The local infrastructure is totally inadequate for the countless HGV tankers that would be clogging up the already over stressed roads 24 hours a day, both locally and between the Mendips and wherever the water is sourced and the flowback water is disposed of.
Damage to Valuable Local Tourist Industry
Risk of pollution to the water supply to hot springs in Bath and Bristol. Unconventional gas exploration on the Mendips may pollute the hot springs in Bath and possibly Hotwells in Bristol.
Water from the area is presumed to flow to a depth of over 2km before resurging in Bath (and possibly Hotwells) many years later. A paper by Tim Atkinson and R.M. Davison entitled: Is the water still hot? Sustainability and the thermal springs at Bath, is available here.
A British Geological Survey report commissioned by Bath & Northeast Somerset Council concluded that hydraulic fracturing within Carboniferous shales would make it impossible to guarantee the impact on those strata in which the thermal waters are migrating, or to resolve any problems.
Local Economic Impacts
Detrimental impact on local businesses who depend on the Mendip countryside for a living (including farmers), impact on commercial and residential property prices.

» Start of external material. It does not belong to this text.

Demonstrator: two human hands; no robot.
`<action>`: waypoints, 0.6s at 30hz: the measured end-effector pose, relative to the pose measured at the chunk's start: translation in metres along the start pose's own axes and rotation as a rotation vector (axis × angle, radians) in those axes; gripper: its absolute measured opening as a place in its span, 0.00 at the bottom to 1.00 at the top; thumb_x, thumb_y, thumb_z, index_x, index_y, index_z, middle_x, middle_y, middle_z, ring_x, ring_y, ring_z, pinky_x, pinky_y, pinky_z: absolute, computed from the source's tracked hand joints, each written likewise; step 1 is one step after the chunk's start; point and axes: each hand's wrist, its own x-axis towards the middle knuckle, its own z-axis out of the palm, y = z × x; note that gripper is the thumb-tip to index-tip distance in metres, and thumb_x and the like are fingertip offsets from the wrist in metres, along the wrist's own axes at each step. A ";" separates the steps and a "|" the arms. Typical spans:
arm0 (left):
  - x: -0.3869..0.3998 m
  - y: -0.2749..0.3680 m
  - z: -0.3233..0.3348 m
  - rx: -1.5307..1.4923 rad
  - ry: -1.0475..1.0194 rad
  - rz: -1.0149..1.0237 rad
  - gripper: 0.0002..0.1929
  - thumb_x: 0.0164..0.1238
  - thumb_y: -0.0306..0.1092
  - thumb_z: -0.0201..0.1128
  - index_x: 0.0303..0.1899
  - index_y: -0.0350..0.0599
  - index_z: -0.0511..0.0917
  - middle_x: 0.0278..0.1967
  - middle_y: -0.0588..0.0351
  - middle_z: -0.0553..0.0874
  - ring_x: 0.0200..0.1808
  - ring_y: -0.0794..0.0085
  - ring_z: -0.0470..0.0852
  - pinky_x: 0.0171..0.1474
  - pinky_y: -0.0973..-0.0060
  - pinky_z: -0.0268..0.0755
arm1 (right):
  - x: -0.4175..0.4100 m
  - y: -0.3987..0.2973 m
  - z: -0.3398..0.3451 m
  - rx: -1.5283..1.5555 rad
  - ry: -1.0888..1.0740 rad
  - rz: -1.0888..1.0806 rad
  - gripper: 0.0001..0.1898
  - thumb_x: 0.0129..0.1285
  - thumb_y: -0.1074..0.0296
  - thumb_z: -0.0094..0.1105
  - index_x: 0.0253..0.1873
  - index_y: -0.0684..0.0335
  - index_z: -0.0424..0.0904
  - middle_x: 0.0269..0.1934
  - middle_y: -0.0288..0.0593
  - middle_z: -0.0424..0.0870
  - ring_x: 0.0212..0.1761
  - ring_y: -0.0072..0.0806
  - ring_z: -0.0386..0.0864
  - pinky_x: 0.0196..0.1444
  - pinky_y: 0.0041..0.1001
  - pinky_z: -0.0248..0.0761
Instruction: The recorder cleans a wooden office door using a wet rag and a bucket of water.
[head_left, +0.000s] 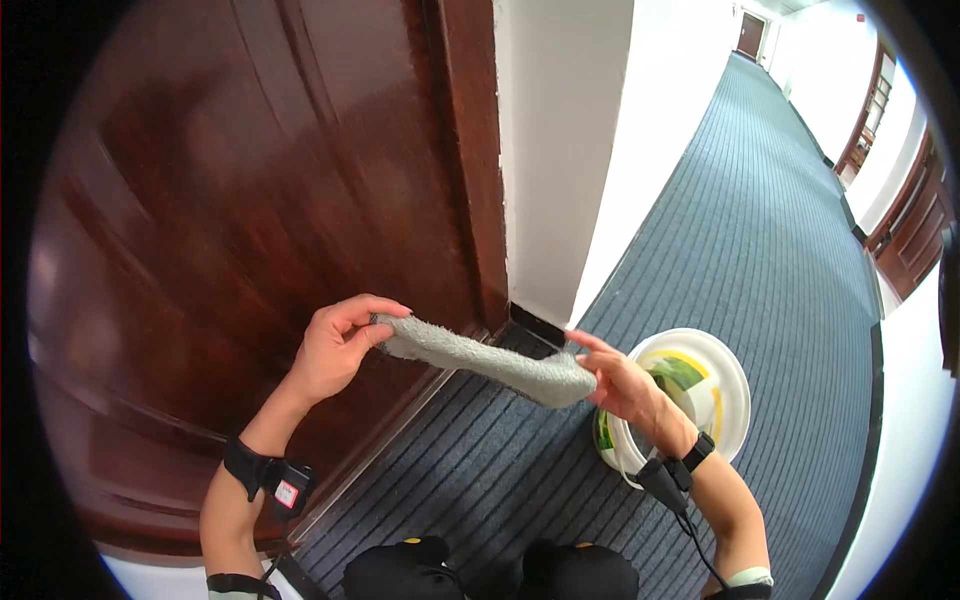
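A grey terry cloth (480, 356), folded into a long strip, stretches between my two hands in front of a dark brown panelled door (285, 187). Its left end is pinched between the thumb and fingers of my left hand (337, 341). My right hand (622, 379) grips the other end, with one finger pointing outward. Below my right forearm stands a white plastic bucket (637, 472) with green and yellow print. A white lid (735, 382) with a green and yellow label appears at the bucket's top; my right arm partly hides both.
Ribbed blue-grey carpet (735, 195) runs down a long corridor. The wooden door frame (469, 150) meets a white wall corner (562, 150). More brown doors (911, 225) line the right side. Black straps with small devices (289, 484) and cables are on both my forearms.
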 end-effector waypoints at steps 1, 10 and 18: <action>0.001 0.002 0.000 0.001 0.006 -0.001 0.11 0.62 0.20 0.53 0.44 0.40 0.78 0.35 0.61 0.83 0.38 0.83 0.78 0.44 0.83 0.69 | 0.000 -0.001 -0.001 -0.003 -0.004 0.002 0.24 0.64 0.74 0.46 0.65 0.63 0.57 0.38 0.40 0.76 0.28 0.17 0.73 0.27 0.14 0.69; -0.002 0.006 -0.003 0.024 -0.027 0.022 0.11 0.61 0.20 0.54 0.44 0.39 0.78 0.35 0.61 0.83 0.38 0.83 0.78 0.44 0.83 0.69 | -0.017 -0.008 -0.004 -0.088 -0.163 0.181 0.14 0.64 0.75 0.49 0.54 0.66 0.71 0.40 0.38 0.78 0.27 0.15 0.75 0.24 0.12 0.71; -0.004 -0.017 0.005 0.198 0.068 -0.195 0.11 0.61 0.24 0.57 0.46 0.38 0.78 0.28 0.58 0.84 0.31 0.83 0.79 0.36 0.84 0.71 | -0.021 -0.030 -0.003 -0.528 0.009 -0.254 0.14 0.56 0.73 0.63 0.48 0.67 0.76 0.39 0.37 0.81 0.43 0.19 0.77 0.47 0.20 0.72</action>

Property prices are likely to fall by 30% when the drilling industry start up, according to the following report:
Threat to Local Wildlife & Caves
The Mendip caves are a roost of national importance for Greater and Lesser Horseshoe bats.
Unconventional Gas exploration in many areas of the Mendips could damage the caves. The Mendips are the largest caving area in the South of England. For more information on Mendip’s caves and stone mines go to the Mendip Cave Registry and Archive.
A Damaged Legacy for Future Generations
The potential ruin of a beautiful recreational amenity, prized and enjoyed by people from all over the UK, leaving a legacy of pollution and destruction for generations to come.
Fracking has also been associated with earthquakes, in the UK fracking company Cuadrilla has admitted that its exploration in Lancashire has caused earth tremors. It can also cause subsidence.
Unconventional Gas exploration worsens climate change and extinguishes any opportunities to reduce greenhouse gas emissions on a county or national level.